### Given information ###
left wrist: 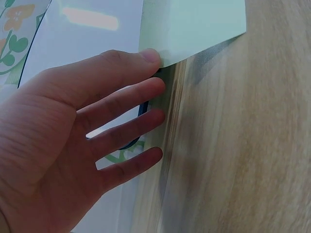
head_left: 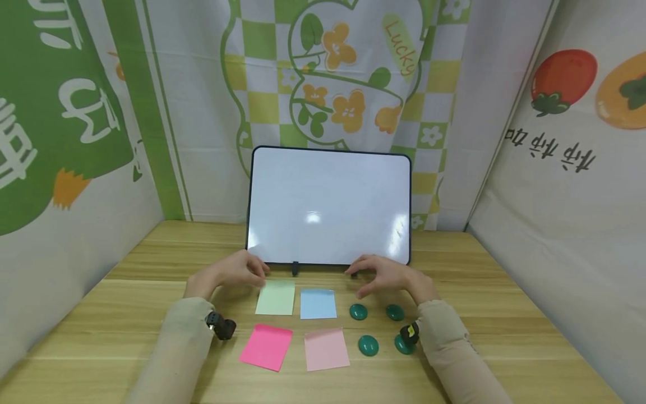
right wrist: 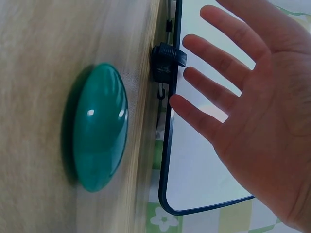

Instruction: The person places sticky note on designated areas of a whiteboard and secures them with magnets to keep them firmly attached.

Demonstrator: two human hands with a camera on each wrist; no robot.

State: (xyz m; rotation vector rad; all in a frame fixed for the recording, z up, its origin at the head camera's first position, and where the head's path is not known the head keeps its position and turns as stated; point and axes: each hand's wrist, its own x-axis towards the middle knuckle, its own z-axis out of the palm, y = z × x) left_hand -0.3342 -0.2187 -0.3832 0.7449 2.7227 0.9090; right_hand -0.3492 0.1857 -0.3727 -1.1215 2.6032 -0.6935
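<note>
In the head view my left hand [head_left: 237,269] is at the upper left corner of a pale green sticky note [head_left: 275,298]. The left wrist view shows the thumb on the corner of that note [left wrist: 204,24], its index finger hidden behind, the other fingers extended. A shadow shows on the wood beneath the note's edge. My right hand [head_left: 386,276] hovers before the lower right of the whiteboard [head_left: 330,205], fingers spread and holding nothing in the right wrist view. Close to it are a black stand foot [right wrist: 165,63] and a glossy green domed disc [right wrist: 101,128].
Blue [head_left: 318,304], bright pink [head_left: 267,347] and pale pink [head_left: 327,349] sticky notes lie on the wooden table [head_left: 504,336]. Several green discs [head_left: 368,345] sit to their right, one partly behind the right wrist camera. Printed curtains [head_left: 202,112] enclose the back and sides.
</note>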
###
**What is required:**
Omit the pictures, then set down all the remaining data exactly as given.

**Output for this task:**
left wrist: 
head_left: 
right wrist: 

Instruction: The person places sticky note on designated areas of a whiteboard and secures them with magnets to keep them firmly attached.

Demonstrator: two human hands with a camera on each wrist; no robot.

State: (xyz m; rotation vector rad; all in a frame fixed for the recording, z up, its origin at the head camera's first position, and where the head's path is not known the head keeps its position and turns as stated; point and axes: each hand's wrist, its own x-axis towards the middle knuckle, its own z-axis out of the palm, y = z × x) left_hand -0.3342 -0.2187 -0.3832 0.7449 2.7227 0.9090; right_hand -0.3492 0.1857 -0.3727 -1.1215 2.6032 -0.6935
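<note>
In the head view my left hand [head_left: 237,269] is at the upper left corner of a pale green sticky note [head_left: 275,298]. The left wrist view shows the thumb on the corner of that note [left wrist: 204,24], its index finger hidden behind, the other fingers extended. A shadow shows on the wood beneath the note's edge. My right hand [head_left: 386,276] hovers before the lower right of the whiteboard [head_left: 330,205], fingers spread and holding nothing in the right wrist view. Close to it are a black stand foot [right wrist: 165,63] and a glossy green domed disc [right wrist: 101,128].
Blue [head_left: 318,304], bright pink [head_left: 267,347] and pale pink [head_left: 327,349] sticky notes lie on the wooden table [head_left: 504,336]. Several green discs [head_left: 368,345] sit to their right, one partly behind the right wrist camera. Printed curtains [head_left: 202,112] enclose the back and sides.
</note>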

Nothing more is needed for this answer.